== ABOUT THIS TASK ==
Lines with the string "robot" in the data below: report how many there are, and write nothing but the number.

== MATERIAL PROVIDED ==
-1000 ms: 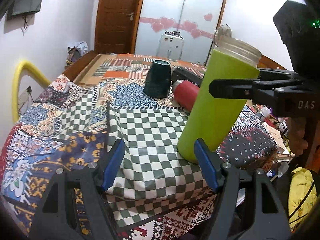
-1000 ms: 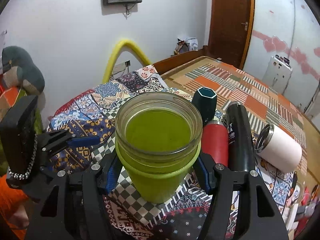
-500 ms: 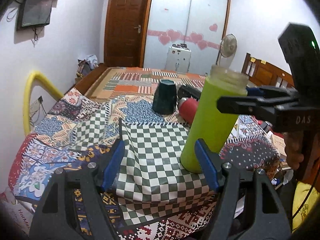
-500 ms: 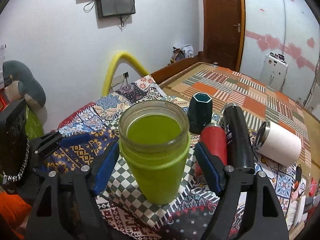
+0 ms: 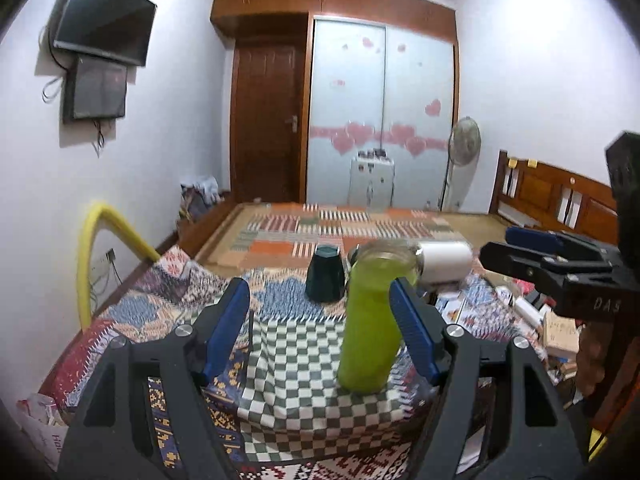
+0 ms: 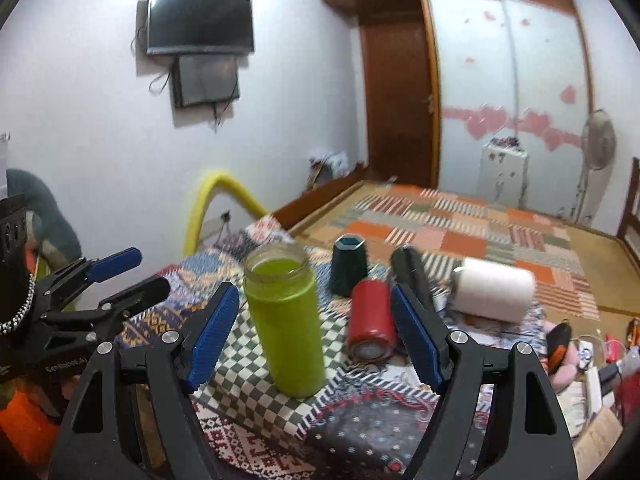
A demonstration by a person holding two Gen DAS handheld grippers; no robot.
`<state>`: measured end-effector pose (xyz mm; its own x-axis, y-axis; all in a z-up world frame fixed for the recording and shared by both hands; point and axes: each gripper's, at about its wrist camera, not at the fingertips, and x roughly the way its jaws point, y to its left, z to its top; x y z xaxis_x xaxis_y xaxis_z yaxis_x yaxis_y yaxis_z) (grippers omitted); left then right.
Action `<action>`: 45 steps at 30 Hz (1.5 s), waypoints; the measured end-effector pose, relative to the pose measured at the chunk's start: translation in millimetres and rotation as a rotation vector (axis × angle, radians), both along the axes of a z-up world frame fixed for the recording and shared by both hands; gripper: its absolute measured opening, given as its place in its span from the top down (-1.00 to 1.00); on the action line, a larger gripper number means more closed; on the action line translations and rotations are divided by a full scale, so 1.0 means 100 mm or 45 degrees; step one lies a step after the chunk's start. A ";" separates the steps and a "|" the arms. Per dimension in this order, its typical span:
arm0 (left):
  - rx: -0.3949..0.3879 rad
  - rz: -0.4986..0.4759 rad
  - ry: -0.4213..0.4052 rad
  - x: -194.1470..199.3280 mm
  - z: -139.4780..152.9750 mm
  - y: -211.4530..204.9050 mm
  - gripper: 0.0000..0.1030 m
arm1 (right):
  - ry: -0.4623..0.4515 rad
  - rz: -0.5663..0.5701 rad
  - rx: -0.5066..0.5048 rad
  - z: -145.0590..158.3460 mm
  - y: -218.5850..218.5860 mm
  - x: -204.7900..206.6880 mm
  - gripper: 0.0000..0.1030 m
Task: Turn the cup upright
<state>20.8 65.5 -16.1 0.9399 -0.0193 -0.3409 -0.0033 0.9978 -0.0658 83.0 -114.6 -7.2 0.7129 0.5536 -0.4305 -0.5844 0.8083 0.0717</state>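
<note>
White walls, wall TV (image 5: 105,20), wooden door (image 5: 267,120), wardrobe (image 5: 382,112)

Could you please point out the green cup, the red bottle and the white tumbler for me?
green cup (image 6: 286,332): right wrist view, middle of its upright green body.
red bottle (image 6: 370,314): right wrist view, side of the lying body.
white tumbler (image 6: 496,290): right wrist view, its white side wall.

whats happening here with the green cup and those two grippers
A person holds a hand-held gripper in each hand over a patchwork-covered surface. The green cup stands upright, mouth up, on the checkered cloth. Both the right hand-held gripper and the left hand-held gripper are open and clear of it. A dark green cup sits mouth-down behind; red, black and white bottles lie on their sides.
</note>
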 end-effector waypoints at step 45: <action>0.001 0.040 -0.267 -0.85 0.28 -0.33 -0.99 | -0.327 -0.284 0.178 0.12 -0.43 -1.02 -1.00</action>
<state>-63.9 32.3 12.2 0.9904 0.0112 -0.1378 -0.0206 0.9975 -0.0674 -18.9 -157.4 4.7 0.8976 0.4134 -0.1528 -0.4084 0.9105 0.0641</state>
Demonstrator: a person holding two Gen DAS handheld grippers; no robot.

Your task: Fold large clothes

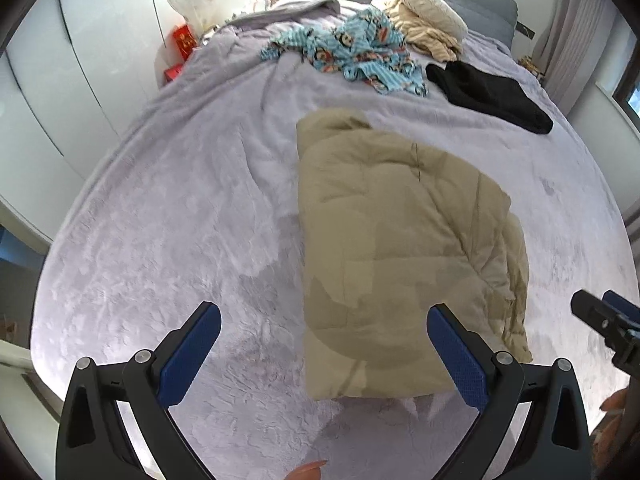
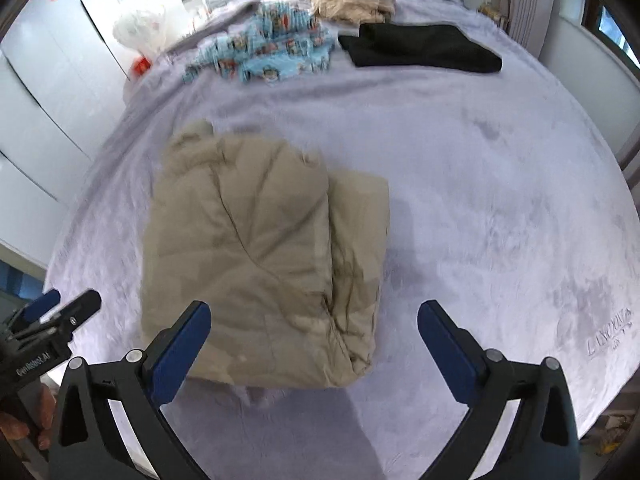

== EXERCISE RESPONSE ==
2